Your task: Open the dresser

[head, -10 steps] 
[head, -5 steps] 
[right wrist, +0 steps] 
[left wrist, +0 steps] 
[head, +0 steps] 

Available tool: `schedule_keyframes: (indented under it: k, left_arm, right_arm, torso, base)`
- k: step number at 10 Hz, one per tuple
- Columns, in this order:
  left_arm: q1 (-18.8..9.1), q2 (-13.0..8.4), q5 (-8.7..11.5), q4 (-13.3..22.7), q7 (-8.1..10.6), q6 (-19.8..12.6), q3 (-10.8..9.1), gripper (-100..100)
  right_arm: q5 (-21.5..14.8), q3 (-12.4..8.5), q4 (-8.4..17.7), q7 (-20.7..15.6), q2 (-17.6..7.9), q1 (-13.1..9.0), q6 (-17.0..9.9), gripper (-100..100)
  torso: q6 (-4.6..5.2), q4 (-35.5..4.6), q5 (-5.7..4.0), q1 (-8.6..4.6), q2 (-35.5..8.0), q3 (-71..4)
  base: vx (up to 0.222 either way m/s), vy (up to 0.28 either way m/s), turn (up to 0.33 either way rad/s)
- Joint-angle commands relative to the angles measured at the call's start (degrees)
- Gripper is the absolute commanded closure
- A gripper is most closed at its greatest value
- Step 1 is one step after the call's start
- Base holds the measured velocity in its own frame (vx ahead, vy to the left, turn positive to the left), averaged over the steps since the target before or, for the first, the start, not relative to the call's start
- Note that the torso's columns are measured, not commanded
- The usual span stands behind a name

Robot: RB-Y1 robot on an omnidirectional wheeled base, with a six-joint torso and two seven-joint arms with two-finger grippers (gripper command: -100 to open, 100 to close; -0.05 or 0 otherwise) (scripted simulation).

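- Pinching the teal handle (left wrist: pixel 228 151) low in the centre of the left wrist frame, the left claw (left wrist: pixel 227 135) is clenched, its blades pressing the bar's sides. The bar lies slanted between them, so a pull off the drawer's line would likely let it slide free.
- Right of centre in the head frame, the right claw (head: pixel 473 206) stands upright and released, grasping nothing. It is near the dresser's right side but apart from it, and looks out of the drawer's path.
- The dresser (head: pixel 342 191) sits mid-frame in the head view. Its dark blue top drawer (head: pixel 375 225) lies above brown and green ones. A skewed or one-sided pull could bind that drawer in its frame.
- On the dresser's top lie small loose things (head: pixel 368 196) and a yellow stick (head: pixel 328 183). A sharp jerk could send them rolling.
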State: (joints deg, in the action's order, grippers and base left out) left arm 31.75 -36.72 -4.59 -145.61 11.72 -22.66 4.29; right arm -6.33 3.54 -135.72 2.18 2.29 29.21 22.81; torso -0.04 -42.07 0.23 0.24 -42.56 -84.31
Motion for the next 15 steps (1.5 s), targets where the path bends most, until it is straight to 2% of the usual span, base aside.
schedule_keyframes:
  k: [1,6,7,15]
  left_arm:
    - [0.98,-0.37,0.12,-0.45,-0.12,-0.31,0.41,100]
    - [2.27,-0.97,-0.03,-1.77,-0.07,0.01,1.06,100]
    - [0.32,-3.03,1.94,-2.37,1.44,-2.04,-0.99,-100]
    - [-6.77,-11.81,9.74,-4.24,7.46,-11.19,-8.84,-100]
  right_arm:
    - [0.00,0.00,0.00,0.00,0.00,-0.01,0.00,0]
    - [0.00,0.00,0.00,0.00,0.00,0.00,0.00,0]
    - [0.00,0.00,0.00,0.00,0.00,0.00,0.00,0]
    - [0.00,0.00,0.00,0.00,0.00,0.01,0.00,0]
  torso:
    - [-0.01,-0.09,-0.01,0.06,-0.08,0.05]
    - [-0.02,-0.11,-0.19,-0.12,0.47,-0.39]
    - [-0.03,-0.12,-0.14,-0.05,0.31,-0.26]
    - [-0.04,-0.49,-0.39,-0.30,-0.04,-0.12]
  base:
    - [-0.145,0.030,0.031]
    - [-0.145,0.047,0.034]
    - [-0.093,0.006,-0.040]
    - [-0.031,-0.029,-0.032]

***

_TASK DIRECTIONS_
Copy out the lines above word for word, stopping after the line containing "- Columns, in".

_COMPLETED TASK_
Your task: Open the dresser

[head, -10 steps] 
[head, -5 steps] 
[right wrist, +0 steps] 
[left wrist, +0 steps] 
[head, +0 steps] 

Available tool: `schedule_keyframes: (indented under it: k, left_arm, right_arm, torso, base)`
- k: step number at 10 Hz, one per tuple
- Columns, in this order:

The exercise is finished and nothing remains.